Thursday, 20 August 2009

Busy, Busy, Busy

 
Work on our new little movie for the DVX Monster Fest continues apace, squeezed in tiny gaps between running the day-job, looking after three boisterous kids on their school summer holidays and managing house & home.

The script was written over a champagne-fuelled brainstorming session (champers discovered lurking at back of grubby office cupboard, courtesy of happy customer last year.) I’m not saying it was brilliant (the script I mean – the champers was very nice) but no doubt the plot will change and grow slowly over time (sorta like a fungus I suppose) as Rich decides how it needs to be modified to fit in with the CGI monster, whom I’ve called “Mervyn” because…well…he’s just a Mervyn kinda guy. Just look at those big scary eyes on the banner below. Doesn’t it scream “Merv” to you? Yep, exactly.


Incidentally, the title took hours to sort out – my Latin is atrox (terrible), and that’s a huge understatement! I wanted to call the movie the Latin equivalent of “monster in the house” but there was no exact translation and the nearest alternative wasn’t exactly snappy, if you catch my drift. Hence “Diabolus Domi,” literal translation “Devil at Home.” The movie does what it says on the tin, and I’ll leave it at that. To give away any more would reveal too much.

Producing wise, I’ve been buying CGI software (gulp!) and creepy foley sound effects (double gulp!) which will come in handy for scaring the kids late at night if they misbehave (kidding of course, but they don’t know that – hey, it’s been a long summer holiday and their mother is getting desperate – any morally dubious parenting device to reassert authority comes in handy! Whatever works, you know?)

I’ve also been dispensing coffee, enthusiasm and soothing the Director’s sweaty brow as he has agonised over his “ambient occlusion,” which sounds kinda kinky but apparently is the slight shadow produced where Mervyn the monster touches objects – makes ol’ Merv look like he’s really in the room rather than just pasted there. Impressive stuff, but waaaay over my head.

Rich has also been deeply immersed in designing and animating the monster. No small task, but our resident CGI artist has risen magnificently to the occasion and Merv is looking very impressive.
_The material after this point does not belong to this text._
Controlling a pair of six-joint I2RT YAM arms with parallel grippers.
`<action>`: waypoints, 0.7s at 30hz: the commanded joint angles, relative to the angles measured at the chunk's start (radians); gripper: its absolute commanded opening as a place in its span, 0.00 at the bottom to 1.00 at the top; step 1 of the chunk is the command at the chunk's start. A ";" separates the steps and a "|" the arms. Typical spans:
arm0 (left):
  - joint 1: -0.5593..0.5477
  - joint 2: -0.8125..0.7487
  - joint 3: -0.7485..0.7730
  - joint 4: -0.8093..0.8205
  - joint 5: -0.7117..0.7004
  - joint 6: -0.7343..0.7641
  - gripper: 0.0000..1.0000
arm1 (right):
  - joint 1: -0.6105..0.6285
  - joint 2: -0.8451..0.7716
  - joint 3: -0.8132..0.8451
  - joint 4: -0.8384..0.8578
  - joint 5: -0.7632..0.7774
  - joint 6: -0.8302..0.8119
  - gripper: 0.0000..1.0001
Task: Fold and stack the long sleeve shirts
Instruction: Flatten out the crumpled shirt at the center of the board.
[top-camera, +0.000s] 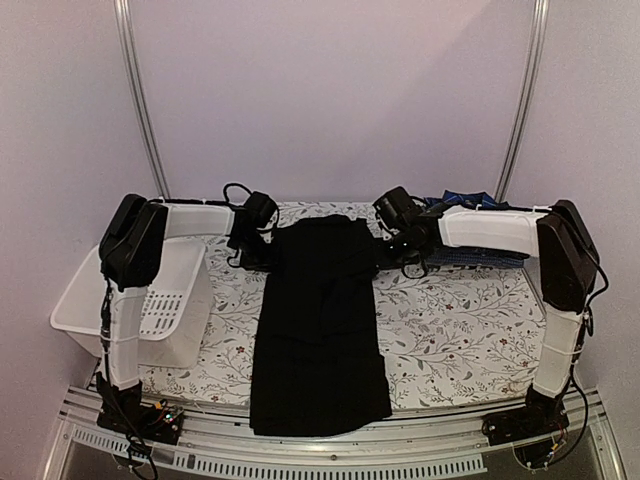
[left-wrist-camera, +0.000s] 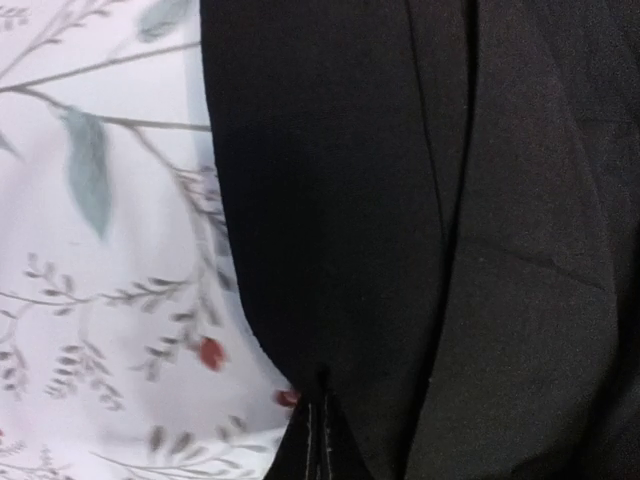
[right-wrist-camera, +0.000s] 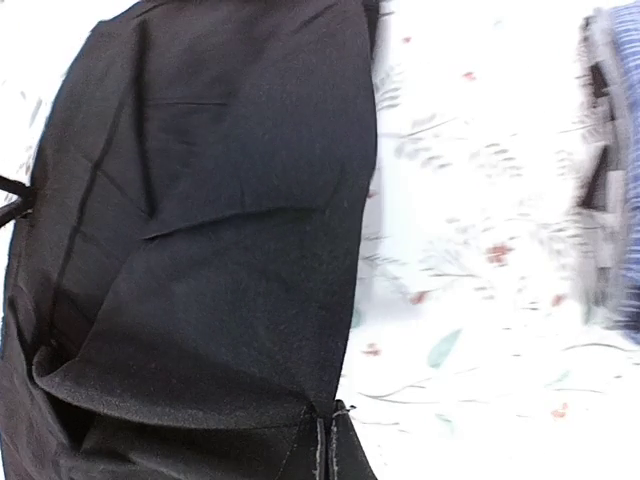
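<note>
The black long sleeve shirt (top-camera: 318, 320) lies lengthwise down the middle of the table, folded into a narrow strip whose near end hangs over the front edge. My left gripper (top-camera: 268, 245) is shut on the shirt's far left edge, and in the left wrist view the closed jaws (left-wrist-camera: 320, 405) pinch the black cloth (left-wrist-camera: 400, 200). My right gripper (top-camera: 385, 245) is shut on the far right edge; its closed jaws (right-wrist-camera: 328, 418) bite the hem of the black cloth (right-wrist-camera: 200, 200). The blue plaid shirt (top-camera: 470, 205) lies bunched at the far right behind the right arm, and shows blurred in the right wrist view (right-wrist-camera: 620, 180).
A white slotted basket (top-camera: 150, 300) stands at the table's left edge beside the left arm. A floral tablecloth (top-camera: 450, 320) covers the table. Metal rails (top-camera: 300, 450) run along the near edge between the arm bases.
</note>
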 joint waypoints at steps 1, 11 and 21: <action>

Rich is using a combination of Mudbox and Softimage (which cost an absolute fortune – sob- but the results are definitely worth it and Autodesk sure love us.) Now all he’s got to do is get Mervyn moving, and then it’s on to filming…

To that end he has also been designing a camera dolly made out of glue, plastic pipe, castor-cups and old roller-skates (we more-than-blew our budget on the software, so it’s a Mr Maker DIY dolly, I’m afraid.) Yep, that’s my hubby: a true creative! He can make something amazing out of nothing and it’s always a success (shame the bathroom taps still leak terribly, but we can’t have everything.)

Anyhoo, my five year old daughter was tremendously excited about her Daddy making her a dolly for her movie, and watched her father’s artistic efforts with much fascination and daughterly devotion. So imagine how gutted the poor thing was when she found out that the finished dolly wasn’t called Barbie and didn’t wear a frilly pink dress. Talk about confusion.

You try explaining movie-making to five year-olds. They just look at you as though you’re nuts.

Trouble is, they’re almost certainly right…



The legendary Mr Ikon and his trusty sidekick Coppertop on a mission to build the perfect Barbie doll. A doll barely alive. Gentlemen, we can rebuild her. We have the technology. We have the capability to build the world's first bionic Barbie...with the help of the cat of course.

Success! Even if it won't work without Bang's Patented Bionic Bungee Technology!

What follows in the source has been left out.